By analyzing existing cross correlation between Kinetics Internet Fund and Kinetics Small Cap, you can compare the effects of market volatilities on Kinetics Internet and Kinetics Small and check how they will diversify away market risk if combined in the same portfolio for a given time horizon. You can also utilize pair trading strategies of matching a long position in Kinetics Internet with a short position of Kinetics Small. Check out your portfolio center. Please also check ongoing floating volatility patterns of Kinetics Internet and Kinetics Small.

Diversification Opportunities for Kinetics Internet and Kinetics Small

0.97
  Correlation Coefficient

Almost no diversification

The 3 months correlation between Kinetics and Kinetics is 0.97. Overlapping area represents the amount of risk that can be diversified away by holding Kinetics Internet Fund and Kinetics Small Cap in the same portfolio, assuming nothing else is changed. The correlation between historical prices or returns on Kinetics Small Cap and Kinetics Internet is a relative statistical measure of the degree to which these equity instruments tend to move together. The correlation coefficient measures the extent to which returns on Kinetics Internet Fund are associated (or correlated) with Kinetics Small. Values of the correlation coefficient range from -1 to +1, where. The correlation of zero (0) is possible when the price movement of Kinetics Small Cap has no effect on the direction of Kinetics Internet i.e., Kinetics Internet and Kinetics Small go up and down completely randomly.
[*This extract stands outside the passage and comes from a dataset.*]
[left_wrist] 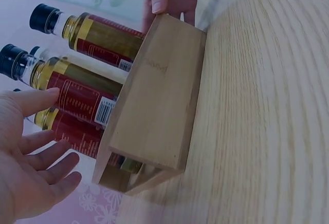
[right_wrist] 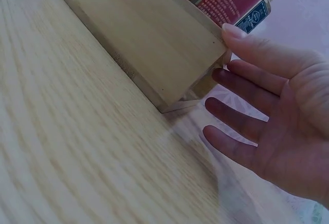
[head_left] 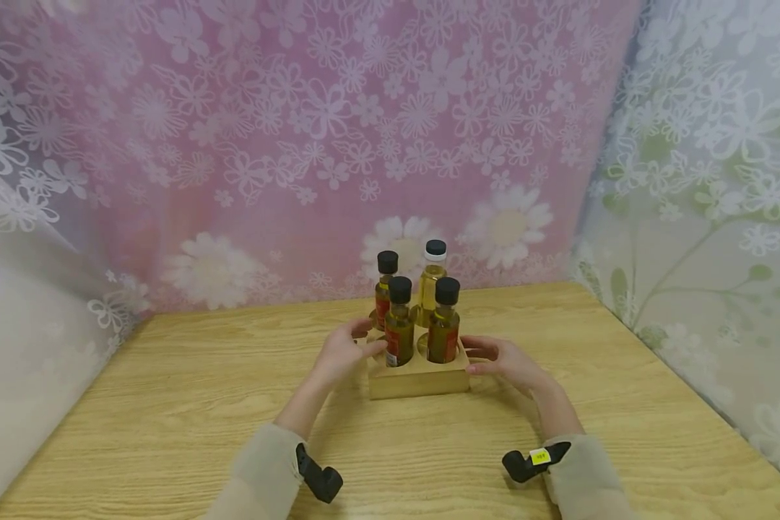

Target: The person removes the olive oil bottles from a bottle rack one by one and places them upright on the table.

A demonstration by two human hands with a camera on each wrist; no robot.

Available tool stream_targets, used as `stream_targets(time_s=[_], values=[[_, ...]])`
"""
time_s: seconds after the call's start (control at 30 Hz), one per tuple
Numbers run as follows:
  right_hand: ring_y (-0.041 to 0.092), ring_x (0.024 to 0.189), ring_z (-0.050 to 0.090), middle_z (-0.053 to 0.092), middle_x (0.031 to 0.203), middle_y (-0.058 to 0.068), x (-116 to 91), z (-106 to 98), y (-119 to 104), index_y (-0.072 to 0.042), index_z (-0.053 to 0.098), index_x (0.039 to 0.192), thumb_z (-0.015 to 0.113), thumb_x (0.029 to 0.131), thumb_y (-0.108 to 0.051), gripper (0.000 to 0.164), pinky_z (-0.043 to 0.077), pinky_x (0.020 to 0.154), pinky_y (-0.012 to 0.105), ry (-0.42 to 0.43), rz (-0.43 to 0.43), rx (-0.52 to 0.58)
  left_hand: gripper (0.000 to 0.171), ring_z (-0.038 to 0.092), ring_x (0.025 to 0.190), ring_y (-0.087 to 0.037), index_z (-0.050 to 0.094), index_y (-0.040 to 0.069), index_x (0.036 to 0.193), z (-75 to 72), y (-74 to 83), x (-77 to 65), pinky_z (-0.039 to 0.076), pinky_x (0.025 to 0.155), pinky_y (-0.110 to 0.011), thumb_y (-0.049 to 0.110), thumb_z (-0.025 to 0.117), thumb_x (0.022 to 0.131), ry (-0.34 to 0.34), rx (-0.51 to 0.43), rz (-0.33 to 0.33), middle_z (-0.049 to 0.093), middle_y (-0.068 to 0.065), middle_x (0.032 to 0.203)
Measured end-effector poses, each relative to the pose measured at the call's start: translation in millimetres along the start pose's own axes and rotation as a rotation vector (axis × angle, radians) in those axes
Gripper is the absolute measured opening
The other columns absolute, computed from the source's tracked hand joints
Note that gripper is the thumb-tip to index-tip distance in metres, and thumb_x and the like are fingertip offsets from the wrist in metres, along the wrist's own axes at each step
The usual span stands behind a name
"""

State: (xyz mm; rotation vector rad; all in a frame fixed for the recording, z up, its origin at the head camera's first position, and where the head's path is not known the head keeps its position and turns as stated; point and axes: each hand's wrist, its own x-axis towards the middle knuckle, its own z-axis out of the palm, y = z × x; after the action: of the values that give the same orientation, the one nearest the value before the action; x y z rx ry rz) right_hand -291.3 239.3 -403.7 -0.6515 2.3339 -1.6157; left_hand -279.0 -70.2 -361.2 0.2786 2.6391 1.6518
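A wooden bottle rack point(head_left: 419, 384) stands on the table with several black-capped bottles in its round holes. In front are two dark bottles with red labels, the left one point(head_left: 399, 341) and the right one point(head_left: 443, 336). Behind them stand another red-labelled bottle point(head_left: 382, 300) and a paler yellow oil bottle point(head_left: 432, 285) with a white neck band. My left hand point(head_left: 341, 354) is spread beside the rack's left end, thumb overlapping the front left bottle in the left wrist view. At the right end, my right hand point(right_wrist: 293, 116) has its thumb at the rack's upper corner, fingers loosely extended.
The wood-grain table point(head_left: 221, 404) extends around the rack on every side. A pink flowered curtain point(head_left: 299, 144) hangs along the back edge, and a pale flowered curtain point(head_left: 708, 217) borders the right side. Both wrists wear black camera mounts point(head_left: 318, 477).
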Motion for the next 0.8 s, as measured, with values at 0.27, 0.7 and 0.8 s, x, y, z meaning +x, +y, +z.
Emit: stream_targets(time_s=[0.27,0.7,0.8], values=[[0.043,0.126,0.036,0.037,0.139,0.028,1,1,6,0.008,0.034,0.139,0.068,0.085,-0.011,0.067,0.035,0.099,0.049,0.013,0.010,0.053,0.060,0.048,0.112,-0.033,0.048,0.001,0.126,13.3,11.3,6.9,0.042,0.092,-0.044,0.024,0.075,0.078,0.055,-0.104,0.051,0.053,-0.015,0.119],[0.043,0.126,0.036,0.036,0.139,0.028,0,1,8,0.007,0.033,0.140,0.067,0.085,-0.011,0.067,0.038,0.098,0.047,0.016,0.032,0.072,0.062,0.052,0.103,-0.027,0.044,0.003,0.130,35.1,18.1,14.2,0.048,0.083,-0.040,0.021,0.075,0.079,0.059,-0.155,0.064,0.053,-0.012,0.117],[0.043,0.125,0.037,0.036,0.139,0.028,-1,0,7,0.006,0.033,0.140,0.067,0.085,-0.012,0.067,0.039,0.097,0.046,0.015,0.041,0.071,0.061,0.050,0.106,-0.028,0.046,0.004,0.129,37.0,17.9,14.1,0.045,0.086,-0.041,0.022,0.076,0.079,0.085,-0.151,0.062,0.052,-0.011,0.119]])
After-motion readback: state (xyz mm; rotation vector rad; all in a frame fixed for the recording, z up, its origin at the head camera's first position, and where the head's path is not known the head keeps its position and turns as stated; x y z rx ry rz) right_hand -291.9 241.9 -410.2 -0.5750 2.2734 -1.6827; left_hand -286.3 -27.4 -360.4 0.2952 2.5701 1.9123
Pair Corralation between Kinetics Internet and Kinetics Small

Assuming the 90 days horizon Kinetics Internet Fund is expected to generate 0.89 times more return on investment than Kinetics Small. However, Kinetics Internet Fund is 1.13 times less risky than Kinetics Small. It trades about 0.29 of its potential returns per unit of risk. Kinetics Small Cap is currently generating about 0.24 per unit of risk. If you would invest  7,674  in Kinetics Internet Fund on September 12, 2024 and sell it today you would earn a total of  3,306  from holding Kinetics Internet Fund or generate 43.08% return on investment over 90 days.
Time Period3 Months [change]
DirectionMoves Together 
StrengthVery Strong
Accuracy100.0%
ValuesDaily Returns

Kinetics Internet Fund  vs.  Kinetics Small Cap

 Performance 
       Timeline  
Kinetics Internet 

Risk-Adjusted Performance

23 of 100

 
Weak
 
Strong
Solid
Compared to the overall equity markets, risk-adjusted returns on investments in Kinetics Internet Fund are ranked lower than 23 (%) of all funds and portfolios of funds over the last 90 days. In spite of fairly weak technical and fundamental indicators, Kinetics Internet showed solid returns over the last few months and may actually be approaching a breakup point.
Kinetics Small Cap 

Risk-Adjusted Performance

19 of 100

 
Weak
 
Strong
Solid
Compared to the overall equity markets, risk-adjusted returns on investments in Kinetics Small Cap are ranked lower than 19 (%) of all funds and portfolios of funds over the last 90 days. In spite of fairly weak fundamental indicators, Kinetics Small showed solid returns over the last few months and may actually be approaching a breakup point.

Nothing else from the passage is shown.